Your task:
Down to the last line below, give the listing again exactly.

Study material:

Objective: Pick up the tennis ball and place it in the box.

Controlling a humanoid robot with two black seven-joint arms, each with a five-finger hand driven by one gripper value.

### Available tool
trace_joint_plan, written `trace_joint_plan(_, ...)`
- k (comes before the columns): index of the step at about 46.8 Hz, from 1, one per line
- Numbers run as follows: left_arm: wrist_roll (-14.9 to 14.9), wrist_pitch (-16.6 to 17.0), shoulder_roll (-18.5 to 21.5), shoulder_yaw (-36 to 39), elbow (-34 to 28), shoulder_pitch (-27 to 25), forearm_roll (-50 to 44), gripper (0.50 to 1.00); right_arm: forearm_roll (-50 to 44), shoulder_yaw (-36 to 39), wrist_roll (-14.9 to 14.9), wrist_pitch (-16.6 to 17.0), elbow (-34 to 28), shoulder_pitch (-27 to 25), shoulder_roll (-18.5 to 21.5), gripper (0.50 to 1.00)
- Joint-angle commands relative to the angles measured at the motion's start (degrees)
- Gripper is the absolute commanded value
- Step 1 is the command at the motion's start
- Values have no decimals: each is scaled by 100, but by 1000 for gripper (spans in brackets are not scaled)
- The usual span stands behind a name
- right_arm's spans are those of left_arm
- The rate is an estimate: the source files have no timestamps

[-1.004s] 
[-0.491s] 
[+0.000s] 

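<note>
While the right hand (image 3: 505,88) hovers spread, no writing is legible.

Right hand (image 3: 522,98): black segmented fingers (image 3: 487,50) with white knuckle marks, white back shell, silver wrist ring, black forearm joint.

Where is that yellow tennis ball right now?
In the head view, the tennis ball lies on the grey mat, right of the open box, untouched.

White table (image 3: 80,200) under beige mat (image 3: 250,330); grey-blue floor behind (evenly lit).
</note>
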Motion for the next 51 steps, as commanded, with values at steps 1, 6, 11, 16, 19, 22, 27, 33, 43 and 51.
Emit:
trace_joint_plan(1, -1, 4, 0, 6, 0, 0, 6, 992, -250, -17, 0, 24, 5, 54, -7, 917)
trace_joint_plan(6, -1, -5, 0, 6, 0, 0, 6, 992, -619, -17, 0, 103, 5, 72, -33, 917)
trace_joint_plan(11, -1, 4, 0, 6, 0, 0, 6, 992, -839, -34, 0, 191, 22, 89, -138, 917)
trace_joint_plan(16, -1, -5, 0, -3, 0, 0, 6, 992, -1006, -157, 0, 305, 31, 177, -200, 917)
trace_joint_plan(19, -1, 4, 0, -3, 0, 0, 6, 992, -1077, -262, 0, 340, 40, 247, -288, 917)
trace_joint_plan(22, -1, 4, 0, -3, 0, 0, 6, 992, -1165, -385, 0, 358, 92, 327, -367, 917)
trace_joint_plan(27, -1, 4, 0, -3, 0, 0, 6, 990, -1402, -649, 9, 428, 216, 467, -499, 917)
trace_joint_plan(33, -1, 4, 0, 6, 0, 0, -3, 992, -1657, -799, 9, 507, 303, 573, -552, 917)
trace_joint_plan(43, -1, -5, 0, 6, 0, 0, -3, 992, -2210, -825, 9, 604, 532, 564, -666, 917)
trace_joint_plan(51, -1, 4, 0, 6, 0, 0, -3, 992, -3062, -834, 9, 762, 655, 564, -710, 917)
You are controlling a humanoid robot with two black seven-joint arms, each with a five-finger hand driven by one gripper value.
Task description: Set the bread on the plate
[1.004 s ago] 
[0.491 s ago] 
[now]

Result of this task:
Objective: Pick up the tennis ball and place it in the box.

Controlling a humanoid robot with two black seven-joint arms, each with a five-finger hand driven by one gripper value.

### Available tool
trace_joint_plan, written `trace_joint_plan(_, ...)`
- k (comes before the columns): index of the step at about 46.8 Hz, from 1, one per line
- Numbers run as follows: left_arm: wrist_roll (-14.9 to 14.9), wrist_pitch (-16.6 to 17.0), shoulder_roll (-18.5 to 21.5), shoulder_yaw (-36 to 39), elbow (-34 to 28), shoulder_pitch (-27 to 25), forearm_roll (-50 to 44), gripper (0.50 to 1.00); right_arm: forearm_roll (-50 to 44), shoulder_yaw (-36 to 39), wrist_roll (-14.9 to 14.9), wrist_pitch (-16.6 to 17.0), elbow (-34 to 28), shoulder_pitch (-27 to 25), shoulder_roll (-18.5 to 21.5), gripper (0.50 to 1.00)
- Joint-angle commands relative to the angles measured at the motion's start (degrees)
- Gripper is the absolute commanded value
- Step 1 is the command at the motion's start
- Values have no decimals: each is scaled by 100, but by 1000 for gripper (spans in brackets are not scaled)
- The usual span stands behind a name
- right_arm's spans are those of left_arm
- The rate is an estimate: the source files have no timestamps

[-1.004s] 
[-0.491s] 
[+0.000s] 

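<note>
While the right hand (image 3: 505,88) hovers spread, no writing is legible.

Right hand (image 3: 522,98): black segmented fingers (image 3: 487,50) with white knuckle marks, white back shell, silver wrist ring, black forearm joint.

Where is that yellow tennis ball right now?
In the head view, the tennis ball lies on the grey mat, right of the open box, untouched.

White table (image 3: 80,200) under beige mat (image 3: 250,330); grey-blue floor behind (evenly lit).
</note>
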Motion for the next 51 steps, as commanded, with values at steps 1, 6, 11, 16, 19, 22, 27, 33, 43 and 51.
Emit:
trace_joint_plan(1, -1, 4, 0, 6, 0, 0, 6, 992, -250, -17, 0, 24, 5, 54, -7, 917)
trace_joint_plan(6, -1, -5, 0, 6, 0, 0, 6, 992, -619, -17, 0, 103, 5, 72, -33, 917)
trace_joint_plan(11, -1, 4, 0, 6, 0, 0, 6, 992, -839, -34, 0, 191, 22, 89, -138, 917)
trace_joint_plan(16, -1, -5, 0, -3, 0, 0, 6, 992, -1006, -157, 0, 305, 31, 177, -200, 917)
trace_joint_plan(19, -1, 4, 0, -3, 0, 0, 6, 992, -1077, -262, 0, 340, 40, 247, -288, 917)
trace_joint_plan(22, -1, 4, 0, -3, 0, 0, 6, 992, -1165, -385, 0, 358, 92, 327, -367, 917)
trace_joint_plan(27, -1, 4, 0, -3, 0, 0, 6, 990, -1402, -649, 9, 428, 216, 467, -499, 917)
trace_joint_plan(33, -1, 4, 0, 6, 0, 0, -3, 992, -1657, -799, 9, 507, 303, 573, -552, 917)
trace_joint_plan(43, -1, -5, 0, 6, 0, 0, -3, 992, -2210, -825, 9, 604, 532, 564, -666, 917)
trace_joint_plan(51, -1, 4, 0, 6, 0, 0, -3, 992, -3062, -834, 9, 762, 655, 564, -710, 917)
You are controlling a humanoid robot with two black seven-joint arms, each with a five-finger hand driven by one gripper value.
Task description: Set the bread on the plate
[1.004 s ago] 
[0.491 s ago] 
[now]

The output has been completed.